> Brief: In the listing below, print exactly the lines from the first through the one that contains "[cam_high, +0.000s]".
◇ ◇ ◇ ◇ ◇
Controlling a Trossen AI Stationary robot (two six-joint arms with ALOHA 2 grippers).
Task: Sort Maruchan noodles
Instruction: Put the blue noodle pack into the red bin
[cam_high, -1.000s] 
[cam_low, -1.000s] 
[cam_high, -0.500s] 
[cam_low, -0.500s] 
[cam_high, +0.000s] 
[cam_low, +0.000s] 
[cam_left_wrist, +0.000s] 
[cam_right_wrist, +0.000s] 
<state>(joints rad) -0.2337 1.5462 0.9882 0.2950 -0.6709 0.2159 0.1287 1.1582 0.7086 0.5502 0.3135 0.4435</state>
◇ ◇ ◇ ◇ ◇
> Answer below:
Controlling a Trossen AI Stationary robot (two six-joint arms with ALOHA 2 grippers).
Task: Sort Maruchan noodles
Instruction: Put the blue noodle pack into the red bin
[cam_high, -1.000s] 
[cam_low, -1.000s] 
[cam_high, -0.500s] 
[cam_low, -0.500s] 
[cam_high, +0.000s] 

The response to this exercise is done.